When it comes to talking about teen sex, both teens and parents report high levels of communication. Parents, however, tend to perceive a greater level of communication than do teens. Nearly all parents (90 percent) report having had a helpful conversation about delaying sex and avoiding pregnancy with their teenage children, compared to 71 percent of teens who report having had such a conversation with their parents.[10] Many parents are also unaware of their teens' actual behavior. In a study of 700 teens in Philadelphia, 58 percent of the teens reported being sexually active, while only one-third of their mothers believed they were.[11]
The empirical evidence on the association between parental influences and adolescents' sexual behavior is strong. Parental factors that appear to offer strong protection against the onset of early sexual activity include an intact family structure; parents' disapproval of adolescent sex; teens' sense of belonging to and satisfaction with their families; parental monitoring; and, to a lesser extent, parent-child communication about teen sex and its consequences.
That parents play a role in teen sex points to at least two significant policy implications. First, programs and policies that seek to delay sexual activity or to prevent teen pregnancy or STDs should encourage and strengthen family structure and parental involvement. Doing so may increase these efforts' overall effectiveness. Conversely, programs and policies that implicitly or explicitly discourage parental involvement, such as dispensing contraceptives to adolescents without parental consent or notice, contradict the weight of social science evidence and may prove to be counterproductive and potentially harmful to teens.
Research Findings
A Research Note. Social scientists are primarily concerned with the question of causality. For example, does parental disapproval of teen sex independently cause teens to delay sexual activity? Causality, however, is difficult to establish in social science research. Using statistical methods and appropriate data sources, social scientists infer certain reasonable conclusions from their research. The degree of confidence with which they draw inferred conclusions depends largely on data quality, study design, and statistical method.

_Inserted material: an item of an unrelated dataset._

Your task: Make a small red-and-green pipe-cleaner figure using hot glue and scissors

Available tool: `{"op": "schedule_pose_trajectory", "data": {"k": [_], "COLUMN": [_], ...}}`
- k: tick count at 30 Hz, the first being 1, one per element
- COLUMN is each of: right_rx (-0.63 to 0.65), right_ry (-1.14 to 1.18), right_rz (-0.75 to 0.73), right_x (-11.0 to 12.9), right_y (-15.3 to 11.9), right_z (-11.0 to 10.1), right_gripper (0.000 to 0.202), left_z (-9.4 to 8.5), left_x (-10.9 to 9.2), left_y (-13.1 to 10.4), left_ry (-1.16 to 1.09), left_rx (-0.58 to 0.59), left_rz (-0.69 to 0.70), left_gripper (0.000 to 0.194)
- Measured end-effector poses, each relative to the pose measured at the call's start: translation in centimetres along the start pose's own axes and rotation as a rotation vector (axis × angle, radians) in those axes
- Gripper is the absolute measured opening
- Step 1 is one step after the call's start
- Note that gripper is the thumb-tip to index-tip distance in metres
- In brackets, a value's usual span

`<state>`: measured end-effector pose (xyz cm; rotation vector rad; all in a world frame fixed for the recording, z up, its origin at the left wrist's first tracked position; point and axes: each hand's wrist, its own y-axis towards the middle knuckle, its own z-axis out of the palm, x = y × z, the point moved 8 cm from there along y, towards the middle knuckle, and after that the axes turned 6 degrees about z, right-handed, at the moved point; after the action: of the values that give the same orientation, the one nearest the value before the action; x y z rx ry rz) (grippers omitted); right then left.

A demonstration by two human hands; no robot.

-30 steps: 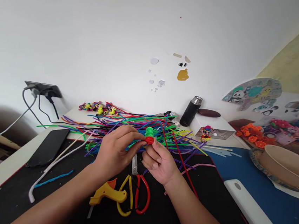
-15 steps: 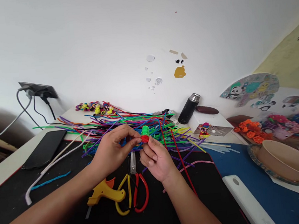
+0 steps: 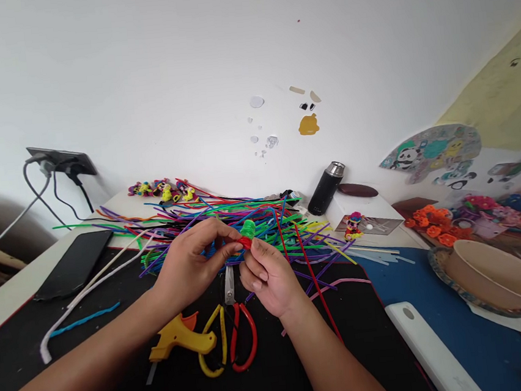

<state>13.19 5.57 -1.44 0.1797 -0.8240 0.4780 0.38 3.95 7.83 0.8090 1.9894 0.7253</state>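
A small coiled piece, green on top (image 3: 247,227) and red below, is pinched between my two hands above the dark mat. My left hand (image 3: 193,257) has thumb and forefinger closed on its red part from the left. From the right, my right hand (image 3: 268,274) grips the same red part between thumb and curled fingers. Behind them spreads a heap of colourful fuzzy stems (image 3: 272,222). Below the hands lie scissors (image 3: 243,338) with red and yellow handles, and a yellow glue gun (image 3: 182,338).
A black phone (image 3: 74,265) lies at the left. Farther back are small yellow figures (image 3: 165,191) and a black bottle (image 3: 327,189). A white device (image 3: 429,348) and a beige bowl (image 3: 503,273) stand on the right.
The view has shifted slightly, so the surroundings sit a little farther left. The coiled piece has tilted a bit in my fingers, with its red part more covered.
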Motion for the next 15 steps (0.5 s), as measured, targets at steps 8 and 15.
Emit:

The research on parental influences and teen sexuality is extensive. A substantial portion of the research is based on cross-sectional data, which capture information at one point in time and provide a "snapshot" view. As such, they limit researchers' ability to draw stronger conclusions. At best, cross-sectional data offer evidence of correlations, e.g., parental disapproval of teen sex is associated with delayed sexual initiation. Longitudinal surveys, on the other hand, follow the same group of individuals over time, which allows researchers to infer stronger findings. This paper mostly highlights findings from studies that use longitudinal data, which offer more rigorous conclusions.